Along with summer and warming weather, the invasive Aedes Aegypti, also known as the Yellow Fever Mosquito which is known to transmit the Zika virus, made its appearance in Winters, again.
Last Wednesday, the Sacramento-Yolo Mosquito and Vector Control District dispatched a truck to Winters in the early morning hours and sprayed for the invasive mosquito species detected. Luz Maria Robles, the District’s public information officer, said the detection was on Abbey Street.
Robles told the Express they expected to find the invasive species again this year, they just didn’t expect it so early in the season.
The District lays traps for the invasive species all winter. The Aedes Aegypti is a small, dark mosquito known as the “container breeder” because it lays eggs during the winter in containers, such as planting pots and the dry eggs can lay dormant for months until contact with water and the right hatching conditions.
Mosquitoes carry and transmit diseases to both humans and animals. Diseases like West Nile Virus, Zika and some lesser-known ones are harmful to humans and animals. Dogs develop heartworms from mosquito bites.
The most prevalent disease carried by mosquitoes in the region is West Nile Virus, which has been present since 2004. The disease is carried by birds and mosquitoes act as a vector carrying the disease between birds and humans. Most cases of the virus are mild in humans, but the virus can cause life-threatening illnesses.
Two positive infected mosquito detections have been made in Yolo County this year. On June 8, the District reported two West Nile Virus positive mosquitoes trapped in Knights Landing and multiple positive detections of the invasive species in Winters.
The public is encouraged to drain all water on their property, discard unwanted items that can collect water, scrub containers that are not in use and to report day biting mosquitoes.
Robles encouraged residents to sign up for email notifications on their website at www.FIGHTtheBITE.net for email notifications when spraying is scheduled to occur.
To prevent mosquito bites, the district recommends use of an effective repellent containing DEET, picaridin, IR3535 or lemon and eucalyptus oils when outdoors. DEET repellent wipes and informational brochures are available free of charge from the District.

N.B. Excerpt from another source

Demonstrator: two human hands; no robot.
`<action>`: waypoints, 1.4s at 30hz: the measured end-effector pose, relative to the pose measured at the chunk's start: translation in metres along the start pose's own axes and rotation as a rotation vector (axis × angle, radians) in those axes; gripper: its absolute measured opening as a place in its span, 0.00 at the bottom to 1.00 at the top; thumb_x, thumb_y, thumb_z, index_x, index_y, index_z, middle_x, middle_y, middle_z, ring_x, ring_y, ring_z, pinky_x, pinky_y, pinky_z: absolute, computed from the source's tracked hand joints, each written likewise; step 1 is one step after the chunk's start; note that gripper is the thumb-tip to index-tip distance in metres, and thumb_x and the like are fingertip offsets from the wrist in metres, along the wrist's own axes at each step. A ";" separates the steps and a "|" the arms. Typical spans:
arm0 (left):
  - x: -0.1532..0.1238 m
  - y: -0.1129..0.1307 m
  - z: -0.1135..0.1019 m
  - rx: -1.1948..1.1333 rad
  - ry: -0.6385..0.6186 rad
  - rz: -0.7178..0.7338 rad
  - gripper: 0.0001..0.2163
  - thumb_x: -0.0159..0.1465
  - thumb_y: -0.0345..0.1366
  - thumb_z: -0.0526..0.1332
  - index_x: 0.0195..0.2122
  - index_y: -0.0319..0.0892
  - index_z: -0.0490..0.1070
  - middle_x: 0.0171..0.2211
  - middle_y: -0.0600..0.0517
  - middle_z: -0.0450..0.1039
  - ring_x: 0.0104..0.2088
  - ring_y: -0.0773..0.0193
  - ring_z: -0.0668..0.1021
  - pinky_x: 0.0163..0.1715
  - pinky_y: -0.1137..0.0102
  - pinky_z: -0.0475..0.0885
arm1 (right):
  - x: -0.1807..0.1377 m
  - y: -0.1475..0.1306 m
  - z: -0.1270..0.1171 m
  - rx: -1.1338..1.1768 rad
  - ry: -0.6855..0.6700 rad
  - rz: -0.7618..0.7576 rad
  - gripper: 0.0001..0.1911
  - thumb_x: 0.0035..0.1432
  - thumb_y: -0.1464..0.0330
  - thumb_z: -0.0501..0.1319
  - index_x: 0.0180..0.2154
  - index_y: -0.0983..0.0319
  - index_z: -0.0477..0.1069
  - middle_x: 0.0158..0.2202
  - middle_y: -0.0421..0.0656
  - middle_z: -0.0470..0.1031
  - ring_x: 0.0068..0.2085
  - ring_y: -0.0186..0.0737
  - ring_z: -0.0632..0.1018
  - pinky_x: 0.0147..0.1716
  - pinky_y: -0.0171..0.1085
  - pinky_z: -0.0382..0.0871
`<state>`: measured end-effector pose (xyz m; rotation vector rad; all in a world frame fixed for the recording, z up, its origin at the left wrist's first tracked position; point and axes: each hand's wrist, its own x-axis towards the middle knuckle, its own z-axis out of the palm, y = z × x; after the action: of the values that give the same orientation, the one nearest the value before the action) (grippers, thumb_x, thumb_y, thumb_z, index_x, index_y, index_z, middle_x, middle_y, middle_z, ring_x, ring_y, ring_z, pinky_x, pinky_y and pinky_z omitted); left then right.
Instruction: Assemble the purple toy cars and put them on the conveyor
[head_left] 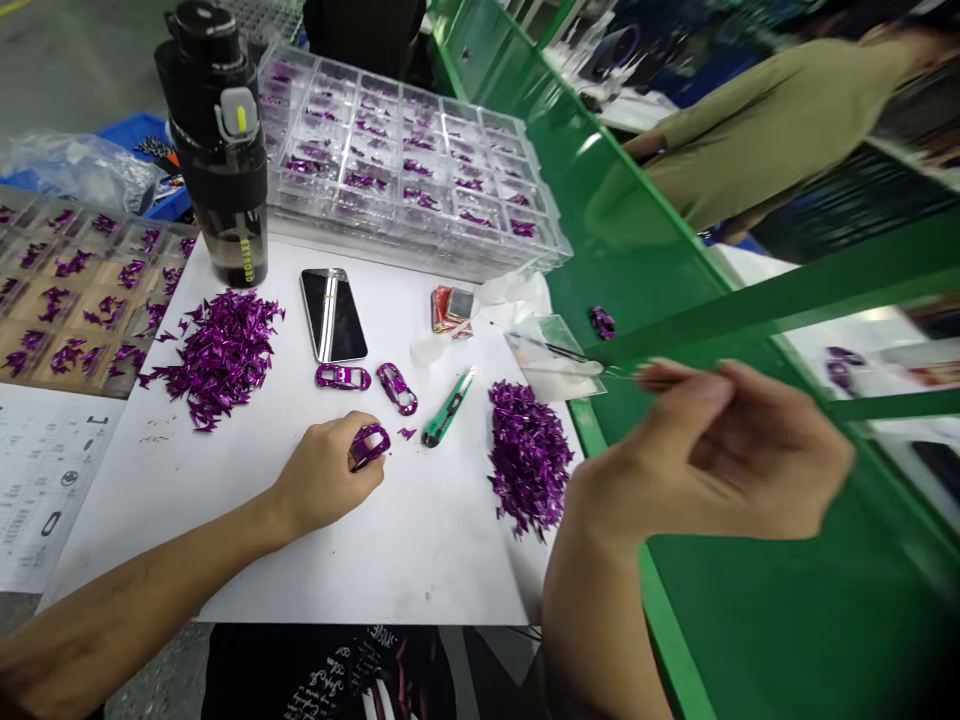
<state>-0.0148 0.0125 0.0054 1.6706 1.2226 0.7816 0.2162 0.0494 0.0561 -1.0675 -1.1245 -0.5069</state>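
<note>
My left hand (pixel 330 470) rests over the white board with its fingers closed around a small purple toy car body (pixel 369 446). Two more purple toy car bodies, one lying sideways (pixel 343 377) and one slanted (pixel 397 388), are just beyond it. A green utility knife (pixel 448 408) lies to their right. My right hand (pixel 720 450) is raised near the green conveyor, its fingers bent together in a pinch and smeared by motion. Whatever its fingertips may hold is too thin and blurred to name. Piles of shiny purple pieces lie at left (pixel 225 355) and right (pixel 529 455).
A black bottle (pixel 217 150), a phone (pixel 333 315) and clear compartment trays (pixel 405 160) stand along the back. Another compartment tray (pixel 67 290) is at left. Green conveyor rails (pixel 675 235) run along the right, with a co-worker (pixel 780 120) beyond. A plastic bag (pixel 555 355) lies near the edge.
</note>
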 end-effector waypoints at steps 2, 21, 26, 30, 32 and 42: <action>0.000 0.000 0.001 0.011 0.005 0.030 0.08 0.59 0.28 0.61 0.39 0.43 0.73 0.26 0.56 0.71 0.24 0.67 0.70 0.27 0.72 0.67 | 0.023 0.029 -0.008 -0.163 0.103 -0.010 0.06 0.63 0.70 0.65 0.40 0.66 0.76 0.33 0.46 0.79 0.32 0.44 0.84 0.32 0.42 0.77; -0.001 -0.010 0.006 -0.147 0.142 0.126 0.13 0.60 0.29 0.63 0.47 0.42 0.75 0.42 0.48 0.67 0.36 0.62 0.76 0.33 0.67 0.76 | 0.004 0.053 -0.071 -0.712 -0.437 0.001 0.27 0.70 0.55 0.49 0.45 0.68 0.79 0.37 0.54 0.83 0.35 0.45 0.82 0.35 0.40 0.71; 0.000 -0.010 0.004 -0.221 0.164 0.135 0.17 0.62 0.31 0.64 0.53 0.46 0.76 0.42 0.50 0.64 0.33 0.65 0.73 0.35 0.66 0.77 | -0.062 -0.005 -0.129 -0.689 -0.531 -0.050 0.21 0.69 0.57 0.55 0.35 0.63 0.80 0.23 0.44 0.79 0.25 0.36 0.77 0.27 0.34 0.67; 0.001 -0.010 0.001 -0.283 0.175 0.114 0.17 0.62 0.34 0.66 0.53 0.47 0.77 0.42 0.51 0.63 0.36 0.65 0.73 0.43 0.64 0.76 | -0.099 -0.022 -0.145 -0.704 -0.493 -0.002 0.23 0.70 0.58 0.54 0.30 0.64 0.78 0.19 0.42 0.74 0.20 0.34 0.74 0.23 0.33 0.62; 0.000 -0.009 0.001 -0.331 0.152 0.099 0.18 0.61 0.35 0.67 0.53 0.48 0.77 0.42 0.51 0.64 0.37 0.64 0.74 0.46 0.63 0.75 | -0.105 -0.022 -0.144 -0.720 -0.457 0.047 0.24 0.71 0.58 0.53 0.29 0.65 0.77 0.19 0.44 0.74 0.21 0.34 0.74 0.22 0.33 0.61; -0.008 0.004 -0.006 -0.741 -0.174 -0.095 0.19 0.57 0.38 0.73 0.49 0.43 0.75 0.48 0.44 0.79 0.55 0.51 0.79 0.54 0.54 0.74 | -0.100 -0.026 -0.139 -0.672 -0.446 0.261 0.24 0.68 0.55 0.54 0.27 0.63 0.75 0.18 0.42 0.71 0.21 0.34 0.72 0.24 0.34 0.61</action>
<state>-0.0206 0.0066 0.0116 1.0367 0.7465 0.8708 0.2219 -0.1019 -0.0295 -1.9586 -1.1988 -0.4580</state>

For additional treatment information or requesting a free home inspection, visit the District’s website or call 800-429-1022.
Just as it is time to clean off the barbecue and ready outdoor furniture, the District suggest community members start practicing the “District D’s” of mosquito prevention:
Drain standing water that may produce mosquitoes.
Dawn and Dusk are times to avoid being outdoors.
Dress appropriately by wearing long sleeves and pants when outside.
Defend yourself by using an effective insect repellent. Make sure to follow label directions.
Door and window screens should be in good working condition.
District personnel are also available to address any mosquito problems.